Your goal -
Extract the full set of records that follows, word for word.

Data shown -
Segment Open

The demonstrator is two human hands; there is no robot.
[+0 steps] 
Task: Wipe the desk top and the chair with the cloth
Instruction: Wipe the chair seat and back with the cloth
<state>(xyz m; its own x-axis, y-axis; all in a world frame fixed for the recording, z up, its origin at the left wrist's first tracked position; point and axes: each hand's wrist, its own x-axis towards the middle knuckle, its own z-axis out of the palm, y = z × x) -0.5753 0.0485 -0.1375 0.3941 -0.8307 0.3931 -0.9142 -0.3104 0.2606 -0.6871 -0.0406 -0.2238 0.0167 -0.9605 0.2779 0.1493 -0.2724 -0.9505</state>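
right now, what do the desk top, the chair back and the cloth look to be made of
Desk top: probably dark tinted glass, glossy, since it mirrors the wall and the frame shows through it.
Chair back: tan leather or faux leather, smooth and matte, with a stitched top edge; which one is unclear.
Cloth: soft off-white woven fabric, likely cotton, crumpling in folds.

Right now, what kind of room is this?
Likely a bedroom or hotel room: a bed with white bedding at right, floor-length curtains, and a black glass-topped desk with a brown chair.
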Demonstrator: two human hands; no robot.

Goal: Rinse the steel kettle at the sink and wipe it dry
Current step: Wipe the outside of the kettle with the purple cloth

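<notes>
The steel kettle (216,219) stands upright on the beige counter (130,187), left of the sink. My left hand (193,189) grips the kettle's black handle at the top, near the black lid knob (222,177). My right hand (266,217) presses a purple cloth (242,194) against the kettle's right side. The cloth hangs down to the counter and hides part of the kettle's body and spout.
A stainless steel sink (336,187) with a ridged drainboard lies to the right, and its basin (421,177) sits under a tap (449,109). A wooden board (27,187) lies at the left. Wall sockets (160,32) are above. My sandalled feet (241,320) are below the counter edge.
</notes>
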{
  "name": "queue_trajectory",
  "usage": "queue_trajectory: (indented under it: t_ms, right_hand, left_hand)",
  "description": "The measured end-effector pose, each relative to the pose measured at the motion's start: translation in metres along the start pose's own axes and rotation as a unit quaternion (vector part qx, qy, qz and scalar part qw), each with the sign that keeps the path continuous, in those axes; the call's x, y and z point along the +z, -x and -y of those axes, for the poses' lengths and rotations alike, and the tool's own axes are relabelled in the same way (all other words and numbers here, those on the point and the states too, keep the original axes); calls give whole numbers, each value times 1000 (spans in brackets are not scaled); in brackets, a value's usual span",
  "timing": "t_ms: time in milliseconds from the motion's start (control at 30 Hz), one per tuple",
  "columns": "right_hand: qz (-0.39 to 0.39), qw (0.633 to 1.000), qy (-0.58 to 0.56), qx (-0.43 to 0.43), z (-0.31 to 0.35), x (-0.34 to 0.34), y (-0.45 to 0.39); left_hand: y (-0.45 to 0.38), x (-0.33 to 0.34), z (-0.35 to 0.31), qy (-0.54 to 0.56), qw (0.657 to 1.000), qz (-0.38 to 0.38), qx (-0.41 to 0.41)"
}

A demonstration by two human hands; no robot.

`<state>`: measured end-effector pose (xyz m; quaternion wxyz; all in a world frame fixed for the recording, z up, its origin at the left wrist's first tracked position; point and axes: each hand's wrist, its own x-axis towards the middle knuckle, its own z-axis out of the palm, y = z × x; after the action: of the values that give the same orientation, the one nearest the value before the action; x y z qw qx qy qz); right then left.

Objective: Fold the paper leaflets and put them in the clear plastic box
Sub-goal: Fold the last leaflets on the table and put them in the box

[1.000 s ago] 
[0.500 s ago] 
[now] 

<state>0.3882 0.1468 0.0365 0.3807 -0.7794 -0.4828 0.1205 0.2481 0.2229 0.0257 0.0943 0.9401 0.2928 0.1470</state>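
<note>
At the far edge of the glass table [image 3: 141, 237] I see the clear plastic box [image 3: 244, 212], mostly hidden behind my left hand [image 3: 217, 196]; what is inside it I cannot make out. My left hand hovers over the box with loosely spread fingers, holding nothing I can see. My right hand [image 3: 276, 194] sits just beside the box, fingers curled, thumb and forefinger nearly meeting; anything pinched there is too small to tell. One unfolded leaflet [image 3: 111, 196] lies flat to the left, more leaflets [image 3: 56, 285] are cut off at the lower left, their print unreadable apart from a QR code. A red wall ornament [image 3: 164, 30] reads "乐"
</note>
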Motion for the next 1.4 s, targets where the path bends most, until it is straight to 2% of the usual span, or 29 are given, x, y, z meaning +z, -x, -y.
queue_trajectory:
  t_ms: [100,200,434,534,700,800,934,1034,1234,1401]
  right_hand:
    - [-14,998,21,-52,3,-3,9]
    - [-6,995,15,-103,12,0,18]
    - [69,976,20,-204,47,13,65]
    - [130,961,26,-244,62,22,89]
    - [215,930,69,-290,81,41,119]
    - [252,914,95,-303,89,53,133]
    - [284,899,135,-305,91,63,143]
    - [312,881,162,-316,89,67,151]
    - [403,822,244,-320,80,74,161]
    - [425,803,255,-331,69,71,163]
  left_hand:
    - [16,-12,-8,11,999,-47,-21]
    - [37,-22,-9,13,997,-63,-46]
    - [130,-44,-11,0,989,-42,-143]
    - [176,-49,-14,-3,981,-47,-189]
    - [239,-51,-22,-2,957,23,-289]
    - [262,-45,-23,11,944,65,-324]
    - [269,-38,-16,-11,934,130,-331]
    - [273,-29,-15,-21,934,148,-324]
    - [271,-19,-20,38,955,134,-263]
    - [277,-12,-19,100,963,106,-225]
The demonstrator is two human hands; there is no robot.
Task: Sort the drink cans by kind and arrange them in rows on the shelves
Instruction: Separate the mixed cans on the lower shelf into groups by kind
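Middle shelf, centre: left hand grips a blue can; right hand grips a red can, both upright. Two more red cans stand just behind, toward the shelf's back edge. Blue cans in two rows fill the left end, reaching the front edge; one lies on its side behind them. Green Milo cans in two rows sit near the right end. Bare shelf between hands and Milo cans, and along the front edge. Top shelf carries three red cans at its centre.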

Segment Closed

Written solution -
The demonstrator is two human hands; there is no robot.
[+0 steps] 
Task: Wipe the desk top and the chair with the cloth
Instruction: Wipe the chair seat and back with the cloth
<state>(xyz m; its own x-axis, y-axis; all in a world frame fixed for the recording, z up, its origin at the left wrist's first tracked position; point and axes: each hand's wrist, its own x-axis towards the middle knuckle, its own z-axis out of the palm, y = z × x) -0.5753 0.0485 -0.1375 0.3941 -0.8307 0.3931 -0.9142 -0.3104 0.2606 -0.6871 -0.0406 -0.2238 0.0167 -0.9605 0.2779 0.1493 -0.2724 -0.9505</state>
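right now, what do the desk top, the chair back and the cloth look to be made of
Desk top: probably dark tinted glass, glossy, since it mirrors the wall and the frame shows through it.
Chair back: tan leather or faux leather, smooth and matte, with a stitched top edge; which one is unclear.
Cloth: soft off-white woven fabric, likely cotton, crumpling in folds.

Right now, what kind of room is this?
Likely a bedroom or hotel room: a bed with white bedding at right, floor-length curtains, and a black glass-topped desk with a brown chair.
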Demonstrator: two human hands; no robot.

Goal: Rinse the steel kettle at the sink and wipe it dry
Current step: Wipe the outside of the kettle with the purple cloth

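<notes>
The steel kettle (216,219) stands upright on the beige counter (130,187), left of the sink. My left hand (193,189) grips the kettle's black handle at the top, near the black lid knob (222,177). My right hand (266,217) presses a purple cloth (242,194) against the kettle's right side. The cloth hangs down to the counter and hides part of the kettle's body and spout.
A stainless steel sink (336,187) with a ridged drainboard lies to the right, and its basin (421,177) sits under a tap (449,109). A wooden board (27,187) lies at the left. Wall sockets (160,32) are above. My sandalled feet (241,320) are below the counter edge.
</notes>
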{
  "name": "queue_trajectory",
  "usage": "queue_trajectory: (indented under it: t_ms, right_hand, left_hand)",
  "description": "The measured end-effector pose, each relative to the pose measured at the motion's start: translation in metres along the start pose's own axes and rotation as a unit quaternion (vector part qx, qy, qz and scalar part qw), each with the sign that keeps the path continuous, in those axes; the call's x, y and z point along the +z, -x and -y of those axes, for the poses' lengths and rotations alike, and the tool's own axes are relabelled in the same way (all other words and numbers here, those on the point and the states too, keep the original axes); calls give whole numbers, each value times 1000 (spans in brackets are not scaled); in brackets, a value's usual span",
  "timing": "t_ms: time in milliseconds from the motion's start (control at 30 Hz), one per tuple",
  "columns": "right_hand: qz (-0.39 to 0.39), qw (0.633 to 1.000), qy (-0.58 to 0.56), qx (-0.43 to 0.43), z (-0.31 to 0.35), x (-0.34 to 0.34), y (-0.45 to 0.39); left_hand: y (-0.45 to 0.38), x (-0.33 to 0.34), z (-0.35 to 0.31), qy (-0.54 to 0.56), qw (0.657 to 1.000), qz (-0.38 to 0.38), qx (-0.41 to 0.41)"
}

A demonstration by two human hands; no robot.

`<state>`: measured end-effector pose (xyz m; quaternion wxyz; all in a world frame fixed for the recording, z up, its origin at the left wrist's first tracked position; point and axes: each hand's wrist, its own x-axis towards the middle knuckle, its own z-axis out of the palm, y = z × x; after the action: of the values that give the same orientation, the one nearest the value before the action; x y z qw qx qy qz); right then left.

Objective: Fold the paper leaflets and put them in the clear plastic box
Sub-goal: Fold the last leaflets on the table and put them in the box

[1.000 s ago] 
[0.500 s ago] 
[now] 

<state>0.3882 0.1468 0.0365 0.3807 -0.7794 -0.4828 0.1205 0.2481 0.2229 0.0257 0.0943 0.9401 0.2928 0.1470</state>
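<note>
At the far edge of the glass table [image 3: 141, 237] I see the clear plastic box [image 3: 244, 212], mostly hidden behind my left hand [image 3: 217, 196]; what is inside it I cannot make out. My left hand hovers over the box with loosely spread fingers, holding nothing I can see. My right hand [image 3: 276, 194] sits just beside the box, fingers curled, thumb and forefinger nearly meeting; anything pinched there is too small to tell. One unfolded leaflet [image 3: 111, 196] lies flat to the left, more leaflets [image 3: 56, 285] are cut off at the lower left, their print unreadable apart from a QR code. A red wall ornament [image 3: 164, 30] reads "乐"
</note>
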Motion for the next 1.4 s, targets where the path bends most, until it is straight to 2% of the usual span, or 29 are given, x, y, z meaning +z, -x, -y.
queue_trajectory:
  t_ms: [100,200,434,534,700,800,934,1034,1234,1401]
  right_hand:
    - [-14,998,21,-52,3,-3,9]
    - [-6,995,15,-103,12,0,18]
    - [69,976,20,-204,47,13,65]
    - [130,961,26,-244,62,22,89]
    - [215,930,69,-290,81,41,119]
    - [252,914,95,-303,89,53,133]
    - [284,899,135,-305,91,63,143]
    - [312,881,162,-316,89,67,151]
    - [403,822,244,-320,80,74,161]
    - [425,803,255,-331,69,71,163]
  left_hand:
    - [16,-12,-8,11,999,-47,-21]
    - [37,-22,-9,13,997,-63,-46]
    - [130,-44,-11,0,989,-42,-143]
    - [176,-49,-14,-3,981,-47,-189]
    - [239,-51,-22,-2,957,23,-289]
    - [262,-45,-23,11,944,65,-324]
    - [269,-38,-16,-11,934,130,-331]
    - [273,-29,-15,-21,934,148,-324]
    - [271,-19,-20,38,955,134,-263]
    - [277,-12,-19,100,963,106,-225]
The demonstrator is two human hands; there is no robot.
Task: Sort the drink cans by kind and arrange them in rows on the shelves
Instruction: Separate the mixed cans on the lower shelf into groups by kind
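Middle shelf, centre: left hand grips a blue can; right hand grips a red can, both upright. Two more red cans stand just behind, toward the shelf's back edge. Blue cans in two rows fill the left end, reaching the front edge; one lies on its side behind them. Green Milo cans in two rows sit near the right end. Bare shelf between hands and Milo cans, and along the front edge. Top shelf carries three red cans at its centre.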

No more output is given for this exercise.